Phase II evaluation of IPI-926, an oral Hedgehog inhibitor, in patients with myelofibrosis

Leuk Lymphoma 2015 Jul;56(7):2092-7.PMID:25641433DOI:10.3109/10428194.2014.984703.

The clinical safety and efficacy of IPI-926 was evaluated in 14 patients with myelofibrosis in a phase II study. Patients received 160 mg IPI-926 orally in continuous 28-day cycles. The median treatment duration was 5.1 months, and all patients had discontinued treatment by 7.5 months. Nine patients discontinued due to lack of response as determined by the treating physician, two after developing acute leukemia and one due to disease progression/loss of response. Twelve patients had slight reductions in spleen size (less than 50% from baseline), but symptoms did not improve consistently. One patient achieved transfusion independence lasting 5 months. Reductions in GLI1 mRNA and protein levels, JAK2V617F allele burden, degree of fibrosis or cytokine levels were observed in some patients, but were not significant when evaluated for the cohort. Low-grade gastrointestinal/liver abnormalities were the most common toxicities. The results did not support continued evaluation of IPI-926 as a monotherapy in myelofibrosis.

Involvement and targeted intervention of dysregulated Hedgehog signaling in osteosarcoma

Cancer 2014 Feb 15;120(4):537-47.PMID:24151134DOI:10.1002/cncr.28439.

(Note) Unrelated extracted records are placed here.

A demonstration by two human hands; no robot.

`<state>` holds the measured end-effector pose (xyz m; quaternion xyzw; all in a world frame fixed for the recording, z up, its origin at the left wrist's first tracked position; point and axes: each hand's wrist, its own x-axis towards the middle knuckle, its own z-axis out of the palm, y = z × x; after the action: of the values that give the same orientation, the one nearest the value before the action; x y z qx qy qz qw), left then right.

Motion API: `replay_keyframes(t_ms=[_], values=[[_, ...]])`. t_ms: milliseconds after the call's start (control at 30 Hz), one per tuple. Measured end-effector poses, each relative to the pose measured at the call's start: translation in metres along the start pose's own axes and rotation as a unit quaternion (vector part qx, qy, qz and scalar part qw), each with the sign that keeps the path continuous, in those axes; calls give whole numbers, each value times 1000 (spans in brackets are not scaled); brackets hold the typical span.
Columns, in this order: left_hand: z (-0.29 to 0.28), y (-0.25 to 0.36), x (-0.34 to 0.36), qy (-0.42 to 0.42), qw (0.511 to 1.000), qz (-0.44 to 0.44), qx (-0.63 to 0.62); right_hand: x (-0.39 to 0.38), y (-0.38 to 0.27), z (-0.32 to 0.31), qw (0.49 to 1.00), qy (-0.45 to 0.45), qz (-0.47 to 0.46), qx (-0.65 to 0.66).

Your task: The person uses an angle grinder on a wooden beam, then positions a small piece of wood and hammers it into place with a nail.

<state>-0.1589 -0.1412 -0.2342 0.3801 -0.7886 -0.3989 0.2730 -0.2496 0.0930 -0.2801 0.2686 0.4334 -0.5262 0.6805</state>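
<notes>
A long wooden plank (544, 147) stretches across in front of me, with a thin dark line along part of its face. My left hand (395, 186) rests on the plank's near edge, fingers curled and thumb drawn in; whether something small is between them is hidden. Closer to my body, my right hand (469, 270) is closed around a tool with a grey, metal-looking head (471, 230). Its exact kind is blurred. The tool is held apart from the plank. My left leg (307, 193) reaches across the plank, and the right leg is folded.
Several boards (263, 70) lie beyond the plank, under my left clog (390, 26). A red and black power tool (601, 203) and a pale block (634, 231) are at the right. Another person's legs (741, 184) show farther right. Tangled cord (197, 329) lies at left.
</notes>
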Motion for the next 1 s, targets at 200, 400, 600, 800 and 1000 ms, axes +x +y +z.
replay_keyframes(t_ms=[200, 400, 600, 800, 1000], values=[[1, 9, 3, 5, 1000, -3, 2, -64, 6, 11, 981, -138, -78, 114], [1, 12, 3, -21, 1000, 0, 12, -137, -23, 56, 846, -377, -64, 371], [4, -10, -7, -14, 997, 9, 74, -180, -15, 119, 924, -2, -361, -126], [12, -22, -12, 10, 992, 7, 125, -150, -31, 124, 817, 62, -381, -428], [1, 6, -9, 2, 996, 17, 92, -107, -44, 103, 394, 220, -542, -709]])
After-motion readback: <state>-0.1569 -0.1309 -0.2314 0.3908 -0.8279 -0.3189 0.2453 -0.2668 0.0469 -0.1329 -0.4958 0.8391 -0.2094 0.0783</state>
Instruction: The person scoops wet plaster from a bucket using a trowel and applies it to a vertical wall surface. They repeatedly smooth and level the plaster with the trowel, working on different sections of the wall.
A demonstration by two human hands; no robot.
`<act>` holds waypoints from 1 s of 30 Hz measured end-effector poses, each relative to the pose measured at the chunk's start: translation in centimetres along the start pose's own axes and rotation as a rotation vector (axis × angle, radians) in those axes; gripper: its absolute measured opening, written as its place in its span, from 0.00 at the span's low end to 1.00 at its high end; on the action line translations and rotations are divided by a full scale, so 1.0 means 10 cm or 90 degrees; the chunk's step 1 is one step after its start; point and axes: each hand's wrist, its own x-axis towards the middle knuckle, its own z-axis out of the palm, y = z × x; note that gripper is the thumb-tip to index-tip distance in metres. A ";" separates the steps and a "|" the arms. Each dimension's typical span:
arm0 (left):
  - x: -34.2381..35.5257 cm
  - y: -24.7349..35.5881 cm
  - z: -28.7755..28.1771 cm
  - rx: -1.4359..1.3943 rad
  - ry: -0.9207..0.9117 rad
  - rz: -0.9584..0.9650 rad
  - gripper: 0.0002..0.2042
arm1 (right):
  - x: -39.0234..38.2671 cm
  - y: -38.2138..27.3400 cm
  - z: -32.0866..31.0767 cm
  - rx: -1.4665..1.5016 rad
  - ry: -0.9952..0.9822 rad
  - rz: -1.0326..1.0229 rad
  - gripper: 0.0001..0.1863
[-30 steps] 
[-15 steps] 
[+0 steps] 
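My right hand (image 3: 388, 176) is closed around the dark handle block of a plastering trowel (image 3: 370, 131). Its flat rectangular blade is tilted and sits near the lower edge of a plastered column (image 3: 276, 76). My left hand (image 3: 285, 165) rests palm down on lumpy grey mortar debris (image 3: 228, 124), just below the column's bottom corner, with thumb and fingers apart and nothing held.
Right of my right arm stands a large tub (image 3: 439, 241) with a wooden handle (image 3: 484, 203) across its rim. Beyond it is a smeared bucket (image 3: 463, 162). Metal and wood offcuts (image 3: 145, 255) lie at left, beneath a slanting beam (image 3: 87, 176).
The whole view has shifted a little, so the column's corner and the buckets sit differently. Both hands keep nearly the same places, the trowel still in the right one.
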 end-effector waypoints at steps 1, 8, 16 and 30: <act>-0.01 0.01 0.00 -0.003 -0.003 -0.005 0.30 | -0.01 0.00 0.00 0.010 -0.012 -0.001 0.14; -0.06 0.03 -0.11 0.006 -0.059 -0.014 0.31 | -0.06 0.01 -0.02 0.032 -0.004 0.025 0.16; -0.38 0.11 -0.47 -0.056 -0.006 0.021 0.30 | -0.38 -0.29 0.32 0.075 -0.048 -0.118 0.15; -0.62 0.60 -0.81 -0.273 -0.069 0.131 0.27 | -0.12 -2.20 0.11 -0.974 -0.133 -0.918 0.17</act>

Background: During development, the Hedgehog pathway plays important roles regulating the proliferation and differentiation of chondrocytes, providing a template for growing bone. In this study, the authors investigated the components of dysregulated Hedgehog signaling as potential therapeutic targets for osteosarcoma. Methods: Small-molecule agonists and antagonists that modulate the Hedgehog pathway at different levels were used to investigate the mechanisms of dysregulation and the efficacy of Hedgehog blockade in osteosarcoma cell lines. The inhibitory effect of a small-molecule Smoothened (SMO) antagonist, IPI-926 (Saridegib), also was examined in patient-derived xenograft models. Results: An inverse correlation was identified in osteosarcoma cell lines between endogenous glioma-associated oncogene 2 (GLI2) levels and Hedgehog pathway induction levels. Cells with high levels of GLI2 were sensitive to GLI inhibition, but not SMO inhibition, suggesting that GLI2 overexpression may be a mechanism of ligand-independent activation. In contrast, cells that expressed high levels of the Hedgehog ligand gene Indian hedgehog (IHH) and the target genes patched 1 (PTCH1) and GLI1 were sensitive to modulation of both SMO and GLI, suggesting ligand-dependent activation. In 2 xenograft models, active autocrine and paracrine, ligand-dependent Hedgehog signaling was identified. IPI-926 inhibited the Hedgehog signaling interactions between the tumor and the stroma and demonstrated antitumor efficacy in 1 of 2 ligand-dependent models. Conclusions: The current results indicate that both ligand-dependent and ligand-independent Hedgehog dysregulation may be involved in osteosarcoma. It is the first report to demonstrate Hedgehog signaling crosstalk between the tumor and the stroma in osteosarcoma. The inhibitory effect of IPI-926 warrants additional research and raises the possibility of using Hedgehog pathway inhibitors as targeted therapeutics to improve treatment for osteosarcoma.